Practice area Software Bill of Materials (SBOM) and xBOM strategy
Design, implement, and operationalize a production grade Software Bill of Materials (SBOM) program using CycloneDX. Covers generation, quality, distribution, vulnerability and exploitability transparency through Vulnerability Disclosure Reports (VDR) and Vulnerability Exploitability eXchange (VEX), attestations, and expansion into Cryptography Bill of Materials (CBOM), Artificial Intelligence Bill of Materials (AIBOM), Software as a Service Bill of Materials (SaaS-BOM), and Manufacturing Bill of Materials.
Practice area Regulatory readiness
Map your software supply chain program to the EU Cyber Resilience Act (CRA), U.S. Executive Order 14028, the NIST Secure Software Development Framework (SSDF), U.S. Food and Drug Administration (FDA) premarket cybersecurity guidance, and related mandates.
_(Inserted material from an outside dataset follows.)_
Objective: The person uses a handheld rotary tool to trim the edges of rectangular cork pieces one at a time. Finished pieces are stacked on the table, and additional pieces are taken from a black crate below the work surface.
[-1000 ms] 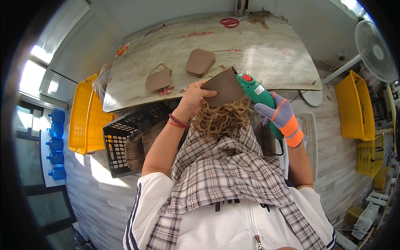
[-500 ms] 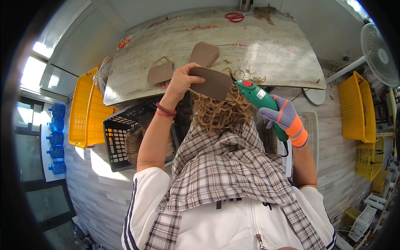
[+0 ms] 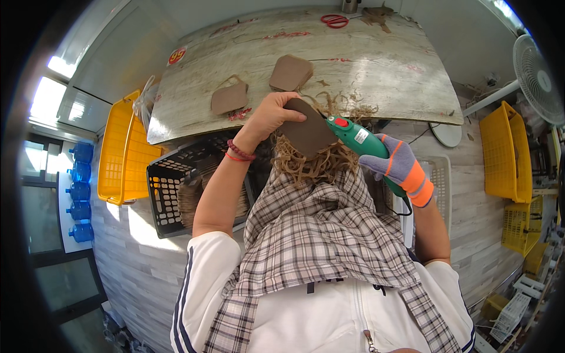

Translate obligations into engineering backlog items rather than legal anxiety.
Practice area Supply chain hardening
Reduce risk across the software you build and the software you consume. The OWASP Software Component Verification Standard (SCVS) sets the high level requirements calibrated to your risk tolerance, paired with threat modeling for the supply chain, component intelligence, vulnerability prioritization, open source policy, and provenance verification at scale.
Practice area Executive advisory and training
Board briefings, maturity assessments, and private training for security, product, and engineering leaders. Keynotes and workshops calibrated to your audience, from first time SBOM readers to teams deploying cryptographic transparency.
Practice area Artificial intelligence in the secure supply chain
Advisory on bringing AI into the same transparency discipline as the rest of the supply chain through the Artificial Intelligence Bill of Materials (AIBOM), and on using agentic AI well for secure code review, design review, threat modeling, and triage. Guidance on secure by default patterns for agentic systems, aligned to the OWASP Top 10 for Large Language Model Applications, the OWASP AI Security Verification Standard (AISVS), the EU AI Act, NIST SP 800-218A, and CRA Annex I.